Ahora todo es distinto. La guerra borra los recuerdos, devora los herbazales, los barrancos, las casas de las aldeas e incluso los nombres que tan bien conociera. Puede que al final no quede nada de Onitsha. Será como si todo ello no hubiera existido más que en sueños, tal la balsa que trasladaba al pueblo de Arsinoe hacia la nueva Meroe, por el río eterno.

Invierno de 1968

Marima, ¿qué más puedo decirte para hacerte entender cómo eran allí las cosas, en Onitsha? Ahora no queda ya nada de lo que conocí. Al final del verano las tropas federales entraron en Onitsha, tras un breve bombardeo de mortero que echó abajo las últimas casas aún en pie al borde del río. Desde Asaba, los soldados cruzaron el río en pontones, pasaron ante las ruinas del puente francés, ante las islas anegadas por la crecida. Allí mismo nació Okeke, el hijo de Oya y Okawho, hace ya veinte años. Los pontones atracaron en la otra orilla, donde se encontraba el embarcadero de los pescadores, junto a las ruinas del Wharf y los cobertizos despanzurrados de la United África. Onitsha se hallaba desierta, ardían las casas. Había perros famélicos y, en las alturas del terreno, mujeres, niños de aspecto perturbado. A lo lejos, en los herbazales, por los senderos empantanados, marchaban hacia el este, hacia Awka, Owerri, Aro Chuku, las columnas de refugiados. Puede que pasaran sin verlos frente a los mágicos castillos de las termitas, que son quienes mantienen a raya a las langostas. Puede que el ruido de sus pasos y sus voces despertara a la gran serpiente verde que se oculta entre las hierbas, pero nadie tenía en mente hablarle. Marima, ¿qué queda ahora de Ibusun, la casa en que naciste, los grandes árboles donde se encaramaban los buitres, los limeros enjaretados por las hormigas, y al fondo del llano, en el camino de Omerun, el mango bajo el que Bony se sentaba a esperarme?

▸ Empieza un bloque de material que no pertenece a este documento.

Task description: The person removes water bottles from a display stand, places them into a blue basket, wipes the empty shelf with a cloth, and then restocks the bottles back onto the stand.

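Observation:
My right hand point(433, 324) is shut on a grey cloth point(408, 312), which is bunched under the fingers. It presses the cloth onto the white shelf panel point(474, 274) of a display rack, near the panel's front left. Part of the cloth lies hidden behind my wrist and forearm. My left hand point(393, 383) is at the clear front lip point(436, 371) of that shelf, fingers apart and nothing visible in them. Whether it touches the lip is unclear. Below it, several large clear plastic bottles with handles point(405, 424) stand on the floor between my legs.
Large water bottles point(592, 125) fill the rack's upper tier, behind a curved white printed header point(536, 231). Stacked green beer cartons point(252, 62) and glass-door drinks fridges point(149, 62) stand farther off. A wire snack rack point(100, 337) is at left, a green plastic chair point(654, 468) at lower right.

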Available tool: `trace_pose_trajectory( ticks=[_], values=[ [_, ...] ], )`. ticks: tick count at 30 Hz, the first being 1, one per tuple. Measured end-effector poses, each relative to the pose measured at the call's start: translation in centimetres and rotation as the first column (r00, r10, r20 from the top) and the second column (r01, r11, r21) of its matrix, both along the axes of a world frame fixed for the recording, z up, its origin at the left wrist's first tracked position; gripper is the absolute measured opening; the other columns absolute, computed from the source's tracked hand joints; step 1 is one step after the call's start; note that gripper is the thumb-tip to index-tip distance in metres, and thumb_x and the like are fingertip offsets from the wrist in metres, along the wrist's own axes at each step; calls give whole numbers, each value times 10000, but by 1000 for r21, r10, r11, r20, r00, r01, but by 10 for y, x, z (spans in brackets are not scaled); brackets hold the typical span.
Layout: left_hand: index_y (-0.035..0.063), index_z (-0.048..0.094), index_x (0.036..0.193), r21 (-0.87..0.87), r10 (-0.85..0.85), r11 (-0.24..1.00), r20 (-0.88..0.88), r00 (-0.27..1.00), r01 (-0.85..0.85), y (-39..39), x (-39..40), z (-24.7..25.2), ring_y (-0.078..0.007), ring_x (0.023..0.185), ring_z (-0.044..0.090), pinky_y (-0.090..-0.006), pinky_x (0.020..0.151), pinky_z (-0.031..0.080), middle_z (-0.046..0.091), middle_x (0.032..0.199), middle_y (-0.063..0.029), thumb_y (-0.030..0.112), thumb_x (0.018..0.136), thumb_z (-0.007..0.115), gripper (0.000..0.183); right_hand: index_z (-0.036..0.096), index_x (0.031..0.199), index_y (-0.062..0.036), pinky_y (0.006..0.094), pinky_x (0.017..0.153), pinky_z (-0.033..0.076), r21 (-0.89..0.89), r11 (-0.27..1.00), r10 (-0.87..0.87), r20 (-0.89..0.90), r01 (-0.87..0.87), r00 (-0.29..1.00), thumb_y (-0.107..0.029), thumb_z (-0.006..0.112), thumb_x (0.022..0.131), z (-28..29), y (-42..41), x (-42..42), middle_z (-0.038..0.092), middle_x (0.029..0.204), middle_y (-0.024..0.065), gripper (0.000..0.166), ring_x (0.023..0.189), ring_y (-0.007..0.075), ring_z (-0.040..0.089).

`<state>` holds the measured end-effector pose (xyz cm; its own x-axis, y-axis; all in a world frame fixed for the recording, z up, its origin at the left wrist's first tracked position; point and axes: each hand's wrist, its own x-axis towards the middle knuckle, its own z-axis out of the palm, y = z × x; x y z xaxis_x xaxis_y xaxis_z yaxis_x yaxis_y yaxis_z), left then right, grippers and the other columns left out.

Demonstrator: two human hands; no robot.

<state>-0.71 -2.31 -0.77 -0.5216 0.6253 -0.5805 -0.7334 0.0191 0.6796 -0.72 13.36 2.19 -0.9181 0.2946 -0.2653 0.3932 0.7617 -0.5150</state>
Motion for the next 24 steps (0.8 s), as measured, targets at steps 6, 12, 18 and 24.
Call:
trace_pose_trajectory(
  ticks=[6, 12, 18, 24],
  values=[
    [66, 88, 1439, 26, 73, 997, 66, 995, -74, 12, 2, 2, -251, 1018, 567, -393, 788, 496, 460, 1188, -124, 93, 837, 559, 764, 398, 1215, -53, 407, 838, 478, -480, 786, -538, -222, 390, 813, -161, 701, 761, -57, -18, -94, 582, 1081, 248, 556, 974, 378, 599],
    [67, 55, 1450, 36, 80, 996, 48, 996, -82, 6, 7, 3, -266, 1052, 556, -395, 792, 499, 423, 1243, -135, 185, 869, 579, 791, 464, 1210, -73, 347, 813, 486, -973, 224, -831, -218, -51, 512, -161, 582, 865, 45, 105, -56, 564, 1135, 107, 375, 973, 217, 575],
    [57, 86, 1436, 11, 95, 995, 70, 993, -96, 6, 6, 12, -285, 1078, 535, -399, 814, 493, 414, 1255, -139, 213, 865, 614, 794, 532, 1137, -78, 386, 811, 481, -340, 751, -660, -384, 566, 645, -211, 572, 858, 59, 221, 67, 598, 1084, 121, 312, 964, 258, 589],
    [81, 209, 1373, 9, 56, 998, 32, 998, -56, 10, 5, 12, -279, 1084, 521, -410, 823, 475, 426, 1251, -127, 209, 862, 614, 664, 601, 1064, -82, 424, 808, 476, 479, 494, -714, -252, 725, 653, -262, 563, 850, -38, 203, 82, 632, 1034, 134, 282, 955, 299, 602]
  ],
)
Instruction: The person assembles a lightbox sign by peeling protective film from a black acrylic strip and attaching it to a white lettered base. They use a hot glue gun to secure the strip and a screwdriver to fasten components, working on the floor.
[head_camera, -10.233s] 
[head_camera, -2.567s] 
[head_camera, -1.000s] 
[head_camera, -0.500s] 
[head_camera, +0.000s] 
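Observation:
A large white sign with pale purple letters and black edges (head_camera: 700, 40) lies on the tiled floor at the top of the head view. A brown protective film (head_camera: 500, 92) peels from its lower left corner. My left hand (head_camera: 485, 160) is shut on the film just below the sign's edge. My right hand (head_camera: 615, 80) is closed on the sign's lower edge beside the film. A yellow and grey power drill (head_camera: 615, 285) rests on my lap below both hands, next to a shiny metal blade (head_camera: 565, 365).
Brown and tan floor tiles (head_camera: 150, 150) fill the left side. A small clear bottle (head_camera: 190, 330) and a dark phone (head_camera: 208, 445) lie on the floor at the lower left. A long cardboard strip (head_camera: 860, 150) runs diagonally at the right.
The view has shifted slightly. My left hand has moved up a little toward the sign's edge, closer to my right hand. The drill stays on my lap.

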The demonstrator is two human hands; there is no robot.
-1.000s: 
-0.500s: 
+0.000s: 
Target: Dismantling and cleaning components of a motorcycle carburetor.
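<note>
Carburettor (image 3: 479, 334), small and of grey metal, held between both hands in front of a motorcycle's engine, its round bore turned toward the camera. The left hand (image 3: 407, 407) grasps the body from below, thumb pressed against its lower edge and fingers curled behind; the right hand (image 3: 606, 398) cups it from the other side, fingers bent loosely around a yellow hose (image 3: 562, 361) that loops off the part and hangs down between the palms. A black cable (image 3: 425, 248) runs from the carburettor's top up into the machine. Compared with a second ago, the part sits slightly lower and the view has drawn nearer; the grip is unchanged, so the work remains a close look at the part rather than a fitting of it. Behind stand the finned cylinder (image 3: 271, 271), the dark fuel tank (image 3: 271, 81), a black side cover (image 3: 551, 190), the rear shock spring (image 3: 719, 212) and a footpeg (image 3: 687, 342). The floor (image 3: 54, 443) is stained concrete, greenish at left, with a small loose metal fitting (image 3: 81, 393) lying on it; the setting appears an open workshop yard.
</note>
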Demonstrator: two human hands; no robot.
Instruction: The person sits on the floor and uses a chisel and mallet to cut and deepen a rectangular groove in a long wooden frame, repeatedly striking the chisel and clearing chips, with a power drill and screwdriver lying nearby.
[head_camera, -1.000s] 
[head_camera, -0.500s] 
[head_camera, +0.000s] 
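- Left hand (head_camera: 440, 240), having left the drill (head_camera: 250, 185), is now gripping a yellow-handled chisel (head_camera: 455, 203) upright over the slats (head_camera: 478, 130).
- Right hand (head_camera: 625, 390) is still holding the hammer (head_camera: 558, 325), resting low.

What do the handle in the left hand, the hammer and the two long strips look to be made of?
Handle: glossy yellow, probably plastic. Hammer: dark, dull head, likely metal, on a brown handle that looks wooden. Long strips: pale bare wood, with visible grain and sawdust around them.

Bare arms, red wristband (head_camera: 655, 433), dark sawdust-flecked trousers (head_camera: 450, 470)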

¿Qué queda de la casa de Sabine Rodes, de la gran sala de las persianas echadas, las paredes adornadas con máscaras, donde se encerraba para olvidarse del mundo? En el dormitorio del internado soñé que él, Sabine Rodes, era mi verdadero padre, que era por él por lo que había viajado a África Maou, por eso por lo que lo odiaba con tanta fuerza. Incluso se lo dije un día, cuando supe que se iba a Francia contigo y con Geoffroy, se lo dije con mala intención, como si esa locura lo aclarara todo, y bien sabía que luego, para ambos, nada sería como antes. Ya no me acuerdo de lo que respondió, puede que se limitara a reír encogiéndose de hombros. Maou partió contigo y con Geoffroy hacia el sur de Francia, y comprendí que nunca vería de nuevo el río ni las islas, ni nada de lo que conocí en Onitsha.